Il y eut un silence, puis l’abbé étendit le bras plus à droite :

— J’ai bien cru à ce moment-là que les Prussiens n’arriveraient pas à enlever notre position, poursuivit-il, mais ils étaient trop et pendant que nous faisions face par ici, des régiments et encore des régiments nous tournaient là-bas, par Auboué, Montois, Roncourt. On voyait leurs lignes noires gagner, gagner sur notre flanc comme une inondation ; puis vers sept heures et demie les obus sont arrivés de par là, enfilant nos lignes… ça a été le commencement de la fin… Tenez… nous sommes arrivés… voilà ce qui reste de Saint-Privat !

Le malheureux village en effet n’avait plus une maison debout, l’église seule avait résisté ; des pans de murs calcinés se dressaient, lamentables au milieu de décombres fumants ; les rues étaient obstruées par mille débris et les fourgons du convoi qui devaient aller plus loin à Roncourt, se mirent en devoir de contourner le village.

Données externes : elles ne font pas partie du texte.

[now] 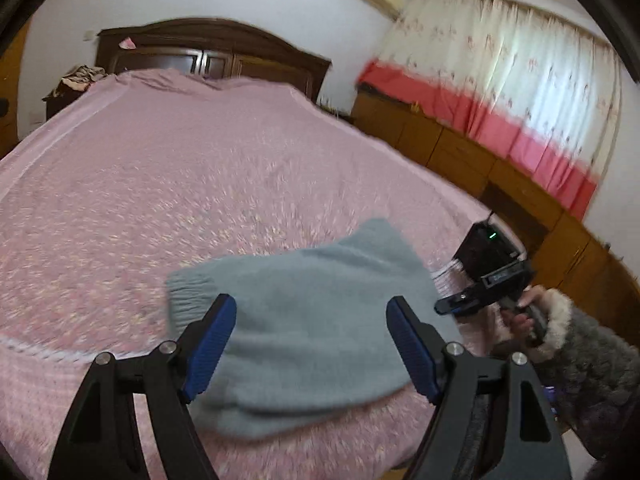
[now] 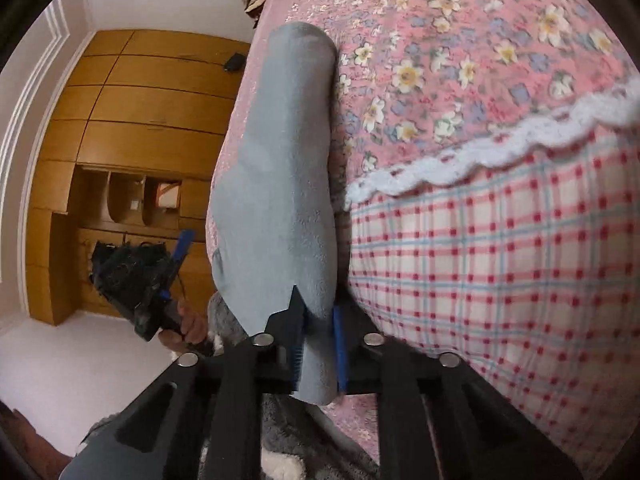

— L’artillerie était là sur ce mamelon, dit le prêtre.

— Vite, Monsieur l’aumônier, allons-y, fit Georges ; et son trouble était tel, en arrivant au terme de ce lugubre pèlerinage, que ses dents claquaient ; il semblait en proie à une fièvre ardente.

Soudain le prêtre s’arrêta… À quelque distance, un groupe de brancardiers allemands venait de passer, se dirigeant vers l’église ; sur les brancards, l’aumônier distingua des dorures, des épaulettes.

— Mon enfant, dit-il, vous allez m’attendre ici ; les Allemands transportent, je crois, dans l’église, les officiers qu’ils ramassent… je vais jeter un coup d’œil et je reviens.

Les quelques minutes pendant lesquelles Georges attendit, lui parurent interminables. Quand le prêtre reparut, l’enfant n’eut qu’à le regarder pour comprendre et jeta un cri déchirant…

— Vous l’avez vu ?

— Armez-vous de courage, mon enfant.

— Oh ! mon Dieu ! mon Dieu !… est-ce possible ?… Alors, il est là ? fit Georges en sanglotant.